Directions for this task ::
Copy, exactly and without additions, every line in the records below from the one holding "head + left" through the one holding "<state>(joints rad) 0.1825", both ends included.
================
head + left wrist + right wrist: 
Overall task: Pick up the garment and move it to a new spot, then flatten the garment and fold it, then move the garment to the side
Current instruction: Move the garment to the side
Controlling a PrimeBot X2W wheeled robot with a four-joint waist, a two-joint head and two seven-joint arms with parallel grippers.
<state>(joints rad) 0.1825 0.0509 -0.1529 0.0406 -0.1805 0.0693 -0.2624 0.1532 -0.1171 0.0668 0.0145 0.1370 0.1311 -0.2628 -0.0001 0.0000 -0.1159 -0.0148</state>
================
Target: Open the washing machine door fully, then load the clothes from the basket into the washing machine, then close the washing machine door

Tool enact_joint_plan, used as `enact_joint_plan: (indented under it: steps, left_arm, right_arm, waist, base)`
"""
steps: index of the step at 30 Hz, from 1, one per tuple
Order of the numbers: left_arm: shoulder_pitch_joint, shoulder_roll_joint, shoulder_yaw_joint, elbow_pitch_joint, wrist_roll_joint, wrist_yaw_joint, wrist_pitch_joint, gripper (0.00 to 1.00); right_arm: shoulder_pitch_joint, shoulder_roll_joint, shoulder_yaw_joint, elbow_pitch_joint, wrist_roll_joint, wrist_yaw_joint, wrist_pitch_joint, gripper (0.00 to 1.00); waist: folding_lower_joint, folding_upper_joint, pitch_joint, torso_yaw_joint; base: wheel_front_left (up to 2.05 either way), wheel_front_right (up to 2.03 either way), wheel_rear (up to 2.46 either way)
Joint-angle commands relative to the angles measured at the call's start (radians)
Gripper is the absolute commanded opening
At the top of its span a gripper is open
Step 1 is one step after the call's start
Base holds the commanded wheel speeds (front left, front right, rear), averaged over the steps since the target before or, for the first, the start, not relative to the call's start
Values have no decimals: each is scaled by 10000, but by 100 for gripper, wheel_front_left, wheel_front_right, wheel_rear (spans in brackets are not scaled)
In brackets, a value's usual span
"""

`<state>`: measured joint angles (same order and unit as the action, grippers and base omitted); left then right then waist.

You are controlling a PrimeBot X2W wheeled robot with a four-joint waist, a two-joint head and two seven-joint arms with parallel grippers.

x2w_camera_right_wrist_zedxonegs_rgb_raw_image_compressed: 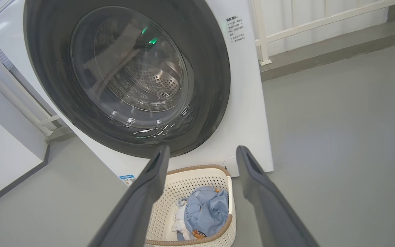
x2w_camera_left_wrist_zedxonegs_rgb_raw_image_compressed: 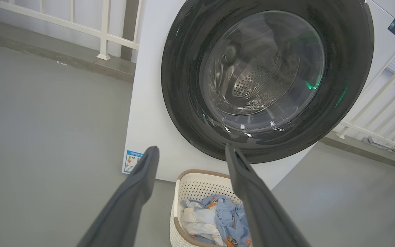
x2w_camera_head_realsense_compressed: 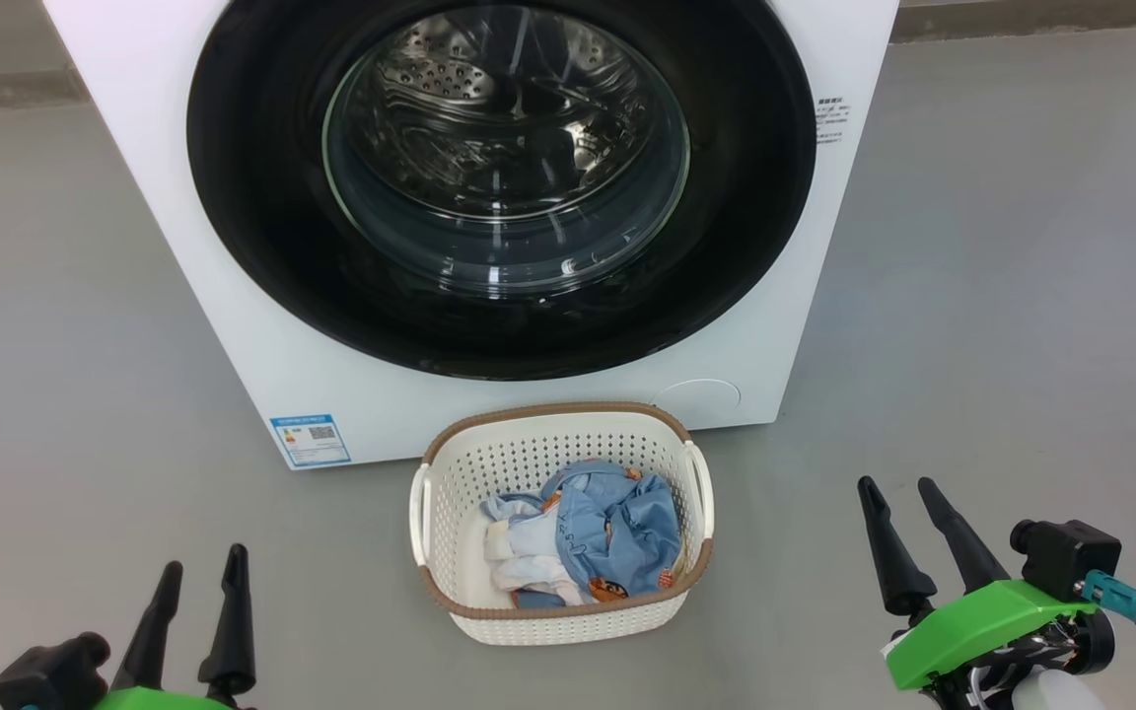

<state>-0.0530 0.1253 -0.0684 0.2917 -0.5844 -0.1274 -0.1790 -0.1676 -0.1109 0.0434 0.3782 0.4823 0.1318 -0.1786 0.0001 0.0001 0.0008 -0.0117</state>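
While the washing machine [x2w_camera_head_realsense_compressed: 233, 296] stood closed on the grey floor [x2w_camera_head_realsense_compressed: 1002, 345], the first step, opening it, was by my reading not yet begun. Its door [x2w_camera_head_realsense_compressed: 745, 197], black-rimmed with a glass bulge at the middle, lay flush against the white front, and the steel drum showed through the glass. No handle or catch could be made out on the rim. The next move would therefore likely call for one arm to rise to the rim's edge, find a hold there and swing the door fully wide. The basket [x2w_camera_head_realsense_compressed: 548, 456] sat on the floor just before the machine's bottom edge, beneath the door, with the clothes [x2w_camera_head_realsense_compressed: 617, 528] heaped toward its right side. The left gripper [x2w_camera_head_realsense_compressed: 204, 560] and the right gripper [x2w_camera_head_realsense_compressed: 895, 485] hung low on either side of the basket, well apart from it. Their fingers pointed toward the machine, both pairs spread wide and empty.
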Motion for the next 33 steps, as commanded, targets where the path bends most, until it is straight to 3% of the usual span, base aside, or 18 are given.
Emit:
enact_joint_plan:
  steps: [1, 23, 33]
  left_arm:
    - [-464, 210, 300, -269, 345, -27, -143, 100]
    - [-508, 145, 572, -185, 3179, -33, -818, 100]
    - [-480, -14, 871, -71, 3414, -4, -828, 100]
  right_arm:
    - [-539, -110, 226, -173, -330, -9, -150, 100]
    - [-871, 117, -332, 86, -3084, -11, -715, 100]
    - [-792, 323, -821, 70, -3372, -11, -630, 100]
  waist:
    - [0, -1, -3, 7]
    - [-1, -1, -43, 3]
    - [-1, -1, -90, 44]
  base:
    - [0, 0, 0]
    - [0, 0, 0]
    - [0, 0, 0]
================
Completed task ::
head + left wrist + right wrist: 
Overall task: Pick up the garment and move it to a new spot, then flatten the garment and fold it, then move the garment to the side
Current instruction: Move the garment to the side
Controlling a PrimeBot X2W wheeled robot with a four-joint waist, a two-joint head and two seven-joint arms with parallel grippers.
<state>(joints rad) 0.1825 0.0509 -0.1529 0.0406 -0.1805 0.0693 -0.2624 0.1532 -0.1171 0.0668 0.0145 0.1370 0.1311 -0.2628 -0.0001 0.0000 -0.1159 -0.0148</state>

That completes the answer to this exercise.